An imaging spectrometer is an instrument used in hyperspectral imaging and imaging spectroscopy to acquire a spectrally-resolved image of an object or scene, usually to support analysis of the composition the object being imaged. The spectral data produced for a pixel is often referred to as a datacube due to the three-dimensional representation of the data. Two axes of the image correspond to vertical and horizontal distance and the third to wavelength. The principle of operation is the same as that of the simple spectrometer, but special care is taken to avoid optical aberrations for better image quality.

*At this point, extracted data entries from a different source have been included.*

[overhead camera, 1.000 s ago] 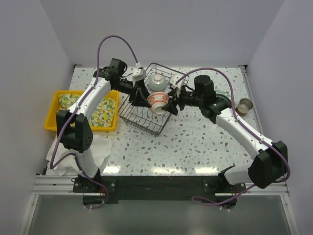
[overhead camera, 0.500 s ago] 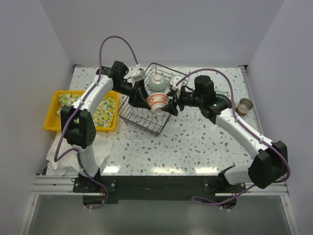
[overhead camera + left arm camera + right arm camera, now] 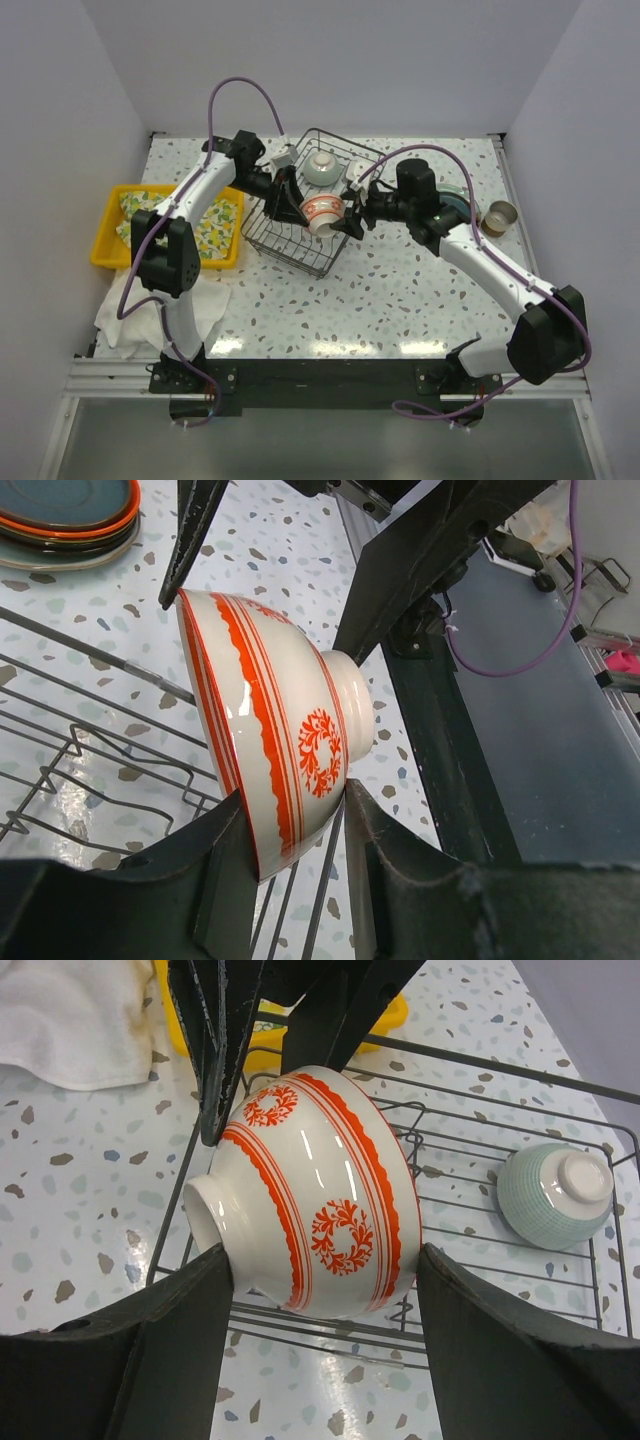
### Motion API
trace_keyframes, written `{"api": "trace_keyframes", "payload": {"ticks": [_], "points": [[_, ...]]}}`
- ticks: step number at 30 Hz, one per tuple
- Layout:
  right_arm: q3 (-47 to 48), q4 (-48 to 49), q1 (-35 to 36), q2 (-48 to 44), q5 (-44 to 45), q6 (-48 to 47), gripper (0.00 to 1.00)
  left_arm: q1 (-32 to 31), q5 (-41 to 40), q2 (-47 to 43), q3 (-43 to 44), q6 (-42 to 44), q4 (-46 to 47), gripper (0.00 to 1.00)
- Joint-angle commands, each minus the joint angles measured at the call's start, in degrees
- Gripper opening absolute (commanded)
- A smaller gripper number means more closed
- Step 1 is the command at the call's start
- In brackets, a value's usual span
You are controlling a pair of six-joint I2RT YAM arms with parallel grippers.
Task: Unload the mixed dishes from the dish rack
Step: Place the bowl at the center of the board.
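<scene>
Grip on the red-patterned white bowl is now shared between both arms. The left gripper has narrowed over the last second, and its fingers now pinch the bowl's lower edge between them, one at the rim and one on the outer wall. The right gripper holds as it did before, its fingers set wide against the bowl's body, one by the foot and one near the rim. The bowl hangs tipped on its side over the right part of the dish rack, clear of the wires and in nearly the same spot as a second ago. The left arm's elbow has shifted rightward and away from the near edge, while the right arm has barely moved. A celadon bowl sits upside down in the far part of the rack, unchanged. On the table to the right of the rack lies a stack of plates, partly under the right arm in the top view, with a beige cup just beyond it. Left of the rack stands a yellow tray holding a patterned cloth, and a white cloth lies near the left arm's base.
</scene>
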Motion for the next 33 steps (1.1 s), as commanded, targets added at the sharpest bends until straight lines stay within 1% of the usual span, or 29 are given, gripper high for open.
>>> {"api": "trace_keyframes", "payload": {"ticks": [1, 5, 8, 12, 15, 21, 28, 33], "points": [[0.3, 8.6, 0.3, 1.9, 0.4, -3.3, 0.43, -0.5, 6.7, 0.4, 2.7, -0.1, -2.0, 0.0], [-0.6, 11.9, 0.3, 4.1, 0.2, -6.1, 0.45, -0.5, 6.3, 0.3, 2.7, -0.6, -2.0, 0.0], [0.3, 13.2, 0.3, 5.8, 1.8, -7.4, 0.45, -0.5, 6.1, 0.2, 2.5, -0.5, -2.0, 0.0], [0.6, 18.1, 0.2, 7.0, 4.5, -9.2, 0.46, -0.5, 6.3, 0.3, 2.5, -0.7, -2.1, 0.0], [2.1, 20.0, 0.2, 9.0, 5.9, -9.9, 0.48, -0.5, 6.8, 0.3, 2.3, -0.8, -2.0, 0.0], [5.3, 22.1, 0.3, 12.3, 6.7, -11.5, 0.49, -0.5, 7.1, 0.3, 2.0, -1.0, -2.0, 0.0], [8.9, 21.2, 0.3, 14.9, 8.0, -14.4, 0.5, -0.6, 7.5, 0.2, 1.3, -1.5, -2.0, 0.0], [9.1, 21.0, 0.2, 14.7, 9.0, -15.0, 0.52, -0.7, 7.0, 0.2, 1.6, -1.6, -2.0, 0.0]]}}
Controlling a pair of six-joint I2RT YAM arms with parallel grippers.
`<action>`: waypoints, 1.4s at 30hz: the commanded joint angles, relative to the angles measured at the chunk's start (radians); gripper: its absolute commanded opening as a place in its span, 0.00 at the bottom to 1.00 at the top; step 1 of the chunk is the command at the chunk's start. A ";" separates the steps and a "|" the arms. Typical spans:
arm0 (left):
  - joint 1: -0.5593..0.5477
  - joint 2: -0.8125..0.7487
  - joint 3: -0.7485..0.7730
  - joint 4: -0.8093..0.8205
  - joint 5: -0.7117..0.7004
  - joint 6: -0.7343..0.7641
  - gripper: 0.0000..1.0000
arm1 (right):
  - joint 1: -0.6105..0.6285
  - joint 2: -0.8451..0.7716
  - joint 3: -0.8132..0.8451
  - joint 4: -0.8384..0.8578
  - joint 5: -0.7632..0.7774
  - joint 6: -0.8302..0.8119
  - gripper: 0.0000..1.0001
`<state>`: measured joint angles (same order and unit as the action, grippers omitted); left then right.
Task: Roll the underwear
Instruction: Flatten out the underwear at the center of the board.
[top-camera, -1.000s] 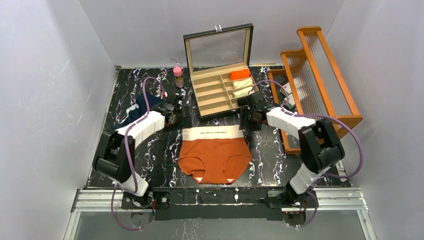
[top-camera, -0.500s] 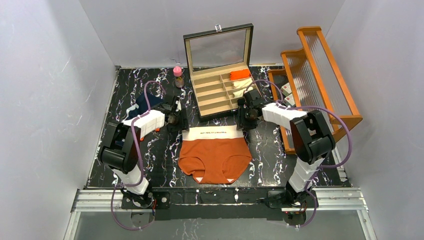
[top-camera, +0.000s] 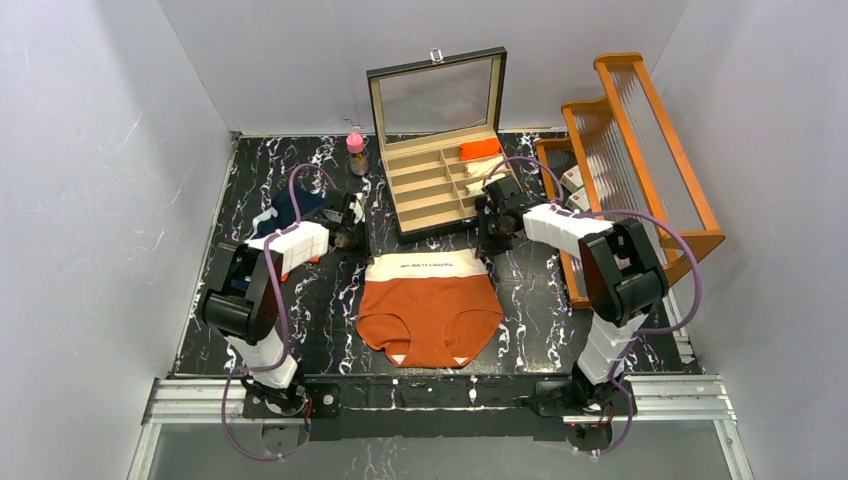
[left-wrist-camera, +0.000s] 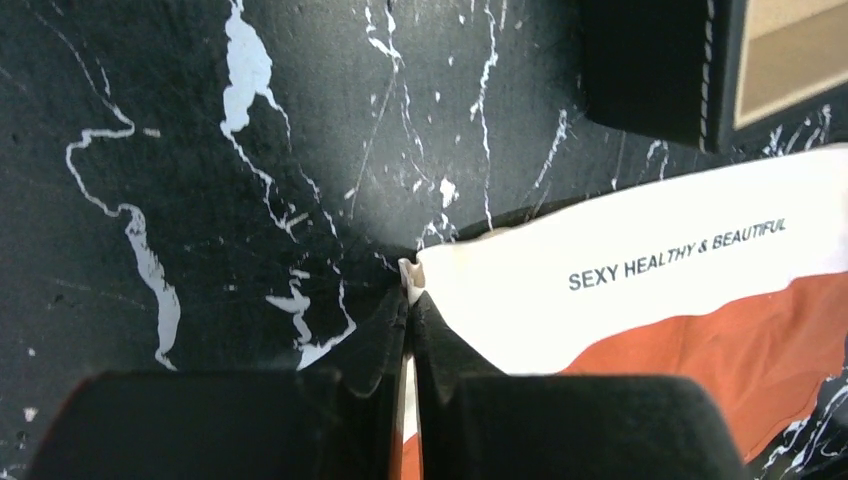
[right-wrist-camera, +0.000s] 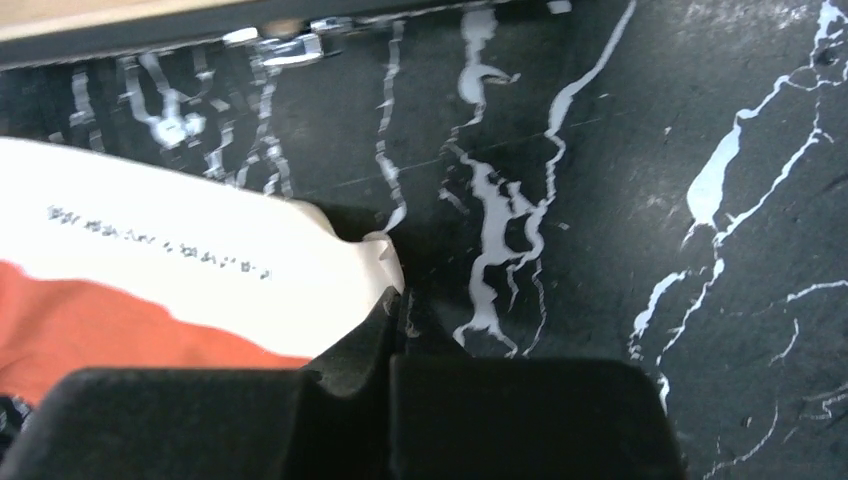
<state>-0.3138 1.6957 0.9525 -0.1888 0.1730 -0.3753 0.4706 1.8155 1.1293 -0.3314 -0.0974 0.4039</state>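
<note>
Judged the task as barely begun: no roll started yet in the orange underwear (top-camera: 430, 318), spread flat on the table (top-camera: 525, 320) just in front of the box (top-camera: 432, 226), with the waistband toward the box. Saw the navy underwear (top-camera: 283, 212) at the far left, behind the left arm, crumpled and apparently not handled. Found the left gripper (left-wrist-camera: 410, 292) low at the table, reaching forward and inward, with fingers pressed together on the left corner of the waistband. Found the right gripper (right-wrist-camera: 388, 300) mirrored on the other side, lowered the same way and pinched tight on the right corner. Left to do, probably: turning the waistband edge over, rolling toward the near end, then the same for the navy pair.
</note>
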 joint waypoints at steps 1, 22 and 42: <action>-0.001 -0.179 -0.023 -0.025 0.034 0.006 0.00 | -0.003 -0.204 -0.010 0.011 -0.083 -0.032 0.01; -0.019 -1.059 0.217 -0.659 0.257 -0.096 0.00 | 0.001 -1.081 0.023 -0.407 -0.508 0.090 0.01; -0.022 -0.475 -0.030 -0.264 -0.014 -0.013 0.00 | 0.000 -0.474 -0.196 0.005 0.056 0.043 0.01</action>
<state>-0.3313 1.1340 0.9426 -0.6591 0.2214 -0.4276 0.4717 1.2412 0.9004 -0.5491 -0.1777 0.4935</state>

Example imaging spectrometer types include: filtered camera, whiskbroom scanner, pushbroom scanner, integral field spectrograph (or related dimensional reformatting techniques), wedge imaging spectrometer, Fourier transform imaging spectrometer, computed tomography imaging spectrometer (CTIS), image replicating imaging spectrometer (IRIS), coded aperture snapshot spectral imager (CASSI), and image mapping spectrometer (IMS).

== Background ==
In 1704, Sir Isaac Newton demonstrated that white light could be split up into component colours. The subsequent history of spectroscopy led to precise measurements and provided the empirical foundations for atomic and molecular physics (Born & Wolf, 1999). Significant achievements in imaging spectroscopy are attributed to airborne instruments, particularly arising in the early 1980s and 1990s (Goetz et al., 1985; Vane et al., 1984). However, it was not until 1999 that the first imaging spectrometer was launched in space (the NASA Moderate-resolution Imaging Spectroradiometer, or MODIS).

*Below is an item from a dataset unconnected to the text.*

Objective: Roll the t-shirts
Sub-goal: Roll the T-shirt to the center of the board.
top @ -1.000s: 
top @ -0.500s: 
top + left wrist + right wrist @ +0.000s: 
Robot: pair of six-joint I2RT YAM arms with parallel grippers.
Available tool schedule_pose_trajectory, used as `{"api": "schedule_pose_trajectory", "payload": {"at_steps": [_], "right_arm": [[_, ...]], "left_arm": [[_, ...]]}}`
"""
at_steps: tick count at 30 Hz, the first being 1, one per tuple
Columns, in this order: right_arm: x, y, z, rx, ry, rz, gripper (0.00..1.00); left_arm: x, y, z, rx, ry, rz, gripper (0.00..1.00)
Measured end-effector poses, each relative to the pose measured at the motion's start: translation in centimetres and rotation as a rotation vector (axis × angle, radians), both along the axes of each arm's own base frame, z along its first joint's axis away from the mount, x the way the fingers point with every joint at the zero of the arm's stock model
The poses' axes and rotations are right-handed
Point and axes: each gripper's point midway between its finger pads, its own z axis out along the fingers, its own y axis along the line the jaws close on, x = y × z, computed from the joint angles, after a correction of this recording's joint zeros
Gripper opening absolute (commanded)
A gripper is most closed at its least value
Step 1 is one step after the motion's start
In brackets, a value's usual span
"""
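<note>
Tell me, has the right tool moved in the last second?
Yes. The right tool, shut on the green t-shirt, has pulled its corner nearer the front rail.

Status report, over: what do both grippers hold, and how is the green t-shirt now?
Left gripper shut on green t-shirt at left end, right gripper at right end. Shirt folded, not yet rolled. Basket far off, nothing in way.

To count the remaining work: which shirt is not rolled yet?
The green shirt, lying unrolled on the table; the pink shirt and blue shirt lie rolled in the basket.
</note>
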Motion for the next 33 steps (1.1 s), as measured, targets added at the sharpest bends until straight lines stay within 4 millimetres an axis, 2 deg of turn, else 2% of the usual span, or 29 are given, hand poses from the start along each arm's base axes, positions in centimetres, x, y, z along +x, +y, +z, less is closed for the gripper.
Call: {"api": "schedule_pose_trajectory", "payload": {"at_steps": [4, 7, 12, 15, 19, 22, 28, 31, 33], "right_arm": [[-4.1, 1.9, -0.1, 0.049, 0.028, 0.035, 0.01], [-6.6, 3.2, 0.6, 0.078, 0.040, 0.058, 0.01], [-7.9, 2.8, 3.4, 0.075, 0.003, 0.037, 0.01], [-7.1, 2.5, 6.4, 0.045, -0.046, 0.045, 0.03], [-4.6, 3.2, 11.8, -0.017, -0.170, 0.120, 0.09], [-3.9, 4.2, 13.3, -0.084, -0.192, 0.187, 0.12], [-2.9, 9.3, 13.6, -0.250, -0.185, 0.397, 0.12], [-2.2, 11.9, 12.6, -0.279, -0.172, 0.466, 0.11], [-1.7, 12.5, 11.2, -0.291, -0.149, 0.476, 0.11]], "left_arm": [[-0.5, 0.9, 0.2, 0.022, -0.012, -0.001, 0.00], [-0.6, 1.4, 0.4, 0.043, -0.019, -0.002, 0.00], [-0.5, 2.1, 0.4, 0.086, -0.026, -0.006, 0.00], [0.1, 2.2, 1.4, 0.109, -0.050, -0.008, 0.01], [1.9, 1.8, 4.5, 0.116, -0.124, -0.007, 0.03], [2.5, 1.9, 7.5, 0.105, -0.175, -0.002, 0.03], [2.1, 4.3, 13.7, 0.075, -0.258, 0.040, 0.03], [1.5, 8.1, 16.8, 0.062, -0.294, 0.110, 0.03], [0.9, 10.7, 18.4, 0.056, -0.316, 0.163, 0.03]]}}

Terminology and definitions evolve over time. At one time, >10 spectral bands sufficed to justify the term imaging spectrometer but presently the term is seldom defined by a total minimum number of spectral bands, rather by a contiguous (or redundant) statement of spectral bands.

== Principle ==
Imaging spectrometers are used specifically for the purpose of measuring the spectral content of light and electromagnetic light. The spectral data gathered is used to give the operator insight into the sources of radiation. Prism spectrometers use a classical method of dispersing radiation by means of a prism as a refracting element.

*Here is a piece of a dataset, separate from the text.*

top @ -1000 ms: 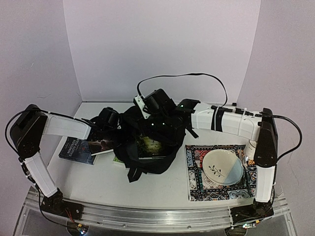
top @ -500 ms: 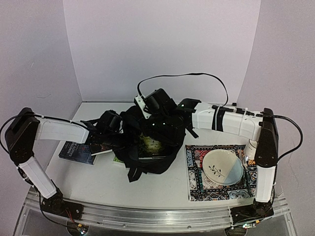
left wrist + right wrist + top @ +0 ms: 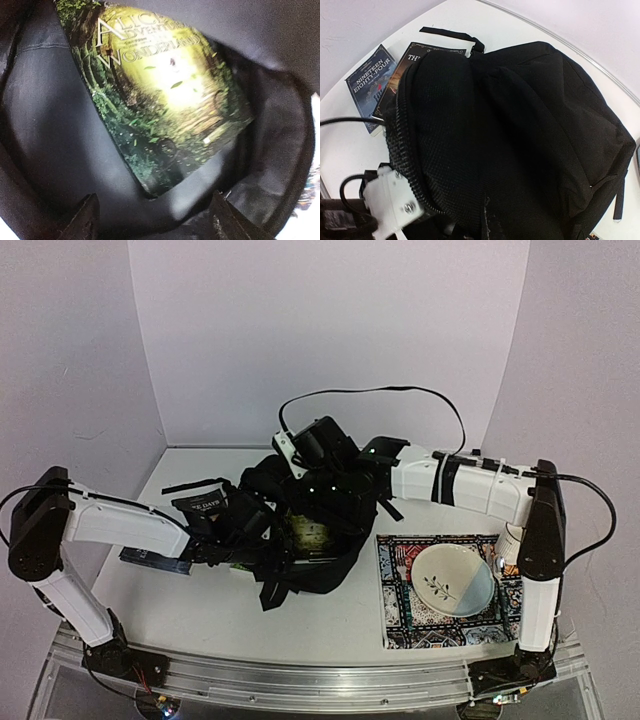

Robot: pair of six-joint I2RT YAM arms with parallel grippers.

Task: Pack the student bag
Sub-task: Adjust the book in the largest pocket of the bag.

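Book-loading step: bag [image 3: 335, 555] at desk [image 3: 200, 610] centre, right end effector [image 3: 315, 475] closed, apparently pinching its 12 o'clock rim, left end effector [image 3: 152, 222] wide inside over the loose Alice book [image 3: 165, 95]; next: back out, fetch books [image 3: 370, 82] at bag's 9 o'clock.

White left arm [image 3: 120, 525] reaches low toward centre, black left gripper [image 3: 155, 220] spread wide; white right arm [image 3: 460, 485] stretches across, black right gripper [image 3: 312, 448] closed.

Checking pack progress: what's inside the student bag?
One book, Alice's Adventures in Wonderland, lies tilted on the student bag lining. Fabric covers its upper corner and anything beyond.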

The imaging spectrometer works by imaging a radiation source onto what is called a "slit" by means of a source imager. A collimator collimates the beam that is dispersed by a refracting prism and re-imaged onto a detection system by a re-imager. Special care is taken to produce the best possible image of the source onto the slit. The purpose of the collimator and re-imaging optics are to take the best possible image of the slit. An area-array of elements fills the detection system at this stage. The source image is reimaged, every point, as a line spectrum on what is called a detector-array column. The detector array signals supply data pertaining to spectral content, in particular, spatially resolved source points inside source area. These source points are imaged onto the slit and then re-imaged onto the detector array. Simultaneously, the system provides spectral information about the source area and its line of spatially resolved points. The line is then scanned in order to build a database of information about the spectral content.

In imaging spectroscopy (also hyperspectral imaging or spectral imaging) each pixel of an image acquires many bands of light intensity data from the spectrum, instead of just the three bands of the RGB color model. More precisely, it is the simultaneous acquisition of spatially coregistered images in many spectrally contiguous bands.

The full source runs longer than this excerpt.